Re: the July 28 article “Coal exports bypass emission rules” from the Associated Press. The article’s leanings struck me as somewhat less than pure investigative reporting.
U.S. exports are actually down and projected to decrease through 2015 for a reduction of almost 25 percent from 2012, due in most part to other countries upping their production levels (source Energy Information Adminstration).
Since world demand for coal is expected to grow and demand for our coal to almost double, building export terminals in the U.S. for Powder River Basin coal is being worked out now and argued over, yet the author fails to note Canada has the ability to export as well, and this is outside of the administration’s authority. British Columbia is planning expansion of the coal terminal at New Westminster and a large new facility at Prince Rupert.
History is replete with examples of failed attempts to stop the supply of commodities in the face of demand (marijuana being a prime example). Perpetuating the misperception that restricting U.S. coal exports will result in the world’s reduction in the use of coal is promoting an agenda of certain groups whose ultimate goal, though arguably utopian, is the unrealistic near-term elimination of fossil fuel use.
Any coal export or mining of coal that is for the purpose of burning for thermal (power plant) or metallurgical (steel production) will add to global emissions, versus where it not mined at all. The real question is in what amounts. The article could have argued the emissions from production and transportation of U.S.-mined coal exceed that of Australia or Columbia, if it does.
Perhaps the large supply of U.S. reserves keeps the costs of coal lower on the open markets than if that supply were not accessible, and therefore more economically feasible to use as opposed to less carbon producing alternatives, but it is a leap to say it is “fueling demand.” Though this country holds 28 percent of recoverable coal reserves, this leaves 72 percent on the world market, hardly a monopoly.
The author, after exploring the administration’s reasoning for not interfering in the domestic coal export markets as an avenue for lessening worldwide carbon emissions, leaves us with the thought that U.S. coal exports have a direct effect on rising sea levels in the Norfolk area, and therefore the false suggestion that the reduction of such would have the reverse effect, and further implies the ship sailing away from U.S. shores to other countries is the cause of global warming.
Continuing and accelerating the research and application of technologies that will allow for the use of all fossil fuels, with the goal being to minimize any environmental impact, and at the same time lessening demand in developed and developing countries through technology is a realistic approach to solving the carbon emissions quandary worldwide.
Examples of each are carbon sequestration, which The Roanoke Times covered well not so long ago, and wraparound solar panels, which can envelope an entire multistory building.
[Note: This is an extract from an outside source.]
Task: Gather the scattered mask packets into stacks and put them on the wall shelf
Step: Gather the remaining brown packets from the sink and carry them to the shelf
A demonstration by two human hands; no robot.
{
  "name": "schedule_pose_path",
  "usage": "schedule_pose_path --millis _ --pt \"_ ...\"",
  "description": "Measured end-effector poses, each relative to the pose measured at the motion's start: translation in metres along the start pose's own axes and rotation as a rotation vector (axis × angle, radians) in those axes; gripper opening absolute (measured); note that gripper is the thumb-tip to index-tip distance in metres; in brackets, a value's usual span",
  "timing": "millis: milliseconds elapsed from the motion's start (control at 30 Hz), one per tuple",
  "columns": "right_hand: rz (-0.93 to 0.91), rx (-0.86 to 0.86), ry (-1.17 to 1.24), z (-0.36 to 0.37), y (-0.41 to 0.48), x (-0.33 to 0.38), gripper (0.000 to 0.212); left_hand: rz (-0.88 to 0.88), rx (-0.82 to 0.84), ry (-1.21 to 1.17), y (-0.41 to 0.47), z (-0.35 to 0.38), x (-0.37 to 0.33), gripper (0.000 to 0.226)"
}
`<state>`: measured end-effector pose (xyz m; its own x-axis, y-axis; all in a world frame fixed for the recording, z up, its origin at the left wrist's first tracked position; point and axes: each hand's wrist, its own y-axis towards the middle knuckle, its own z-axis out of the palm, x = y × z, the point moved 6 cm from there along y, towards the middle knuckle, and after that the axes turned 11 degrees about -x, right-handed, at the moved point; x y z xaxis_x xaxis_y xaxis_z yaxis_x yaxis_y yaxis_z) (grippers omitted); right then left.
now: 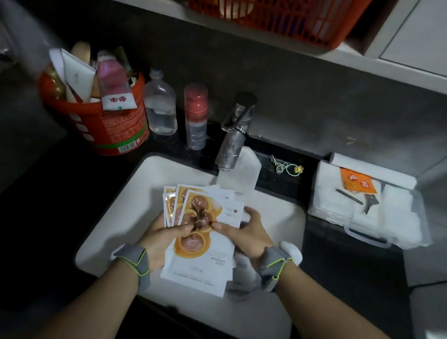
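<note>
Several white-and-orange mask packets (200, 241) are fanned out in a bundle above the white sink (261, 314). My left hand (161, 238) grips the bundle from its left side, thumb across the front. My right hand (244, 235) pinches the top packet at its right edge. One more pale packet (241, 169) leans behind the tap at the sink's back rim. The wall shelf (405, 71) runs across the top of the view, above the counter.
A red basket (273, 5) and jars sit on the shelf. On the dark counter stand a red tub of tubes (101, 122), a clear bottle (161, 105), a red-capped bottle (195, 115), the tap (235, 133) and a clear plastic box (368, 202) at right.
</note>
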<state>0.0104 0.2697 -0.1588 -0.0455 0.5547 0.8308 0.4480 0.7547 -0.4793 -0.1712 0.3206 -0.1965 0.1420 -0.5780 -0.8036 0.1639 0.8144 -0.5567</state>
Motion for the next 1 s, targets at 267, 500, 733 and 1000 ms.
schedule_pose_path --millis 267,500,733,1000 --pt "-0.195 0.055 0.122 -0.044 -0.034 -0.004 0.048 0.173 0.127 0.096 -0.054 0.067 -0.016 0.046" --pt "-0.426 -0.188 0.242 -0.14 -0.062 0.01 0.043 0.226 0.225 0.305 -0.081 0.163 -0.029 0.031" --pt "-0.471 -0.388 0.246 -0.212 -0.073 -0.011 0.04 0.252 0.353 0.239 -0.1 0.237 -0.013 0.045" --pt "-0.369 -0.339 0.281 -0.212 -0.061 -0.047 0.045 0.259 0.376 0.256 -0.109 0.235 0.017 0.076"
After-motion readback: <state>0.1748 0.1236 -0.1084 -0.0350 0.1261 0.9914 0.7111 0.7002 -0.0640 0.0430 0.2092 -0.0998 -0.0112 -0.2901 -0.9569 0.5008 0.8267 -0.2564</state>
China is still building coal-fired power plants at a substantial rate, along with India, and even Germany is increasing its electricity capacity from coal generation.
The U.S. needs to keep trade open to these countries and maintain relationships in the coal markets so we can influence the expansion of pollution and carbon mitigation technologies worldwide.
Printing articles that accurately explore carbon emission/pollution reduction possibilities (which the author failed to do) would certainly be of greater service in informing readers to the challenges of providing the world with affordable electricity, and at the same time maintaining a healthy planet for all to be able to enjoy the benefits of that electricity.
Newspapers still play a significant role in keeping the public informed as to the workings of the world. Unfortunately, articles such as the referenced one here do all a disservice, certainly those in our domestic coal industry, by building upon the myth that limiting U.S. coal exports is a realistic answer to global warming.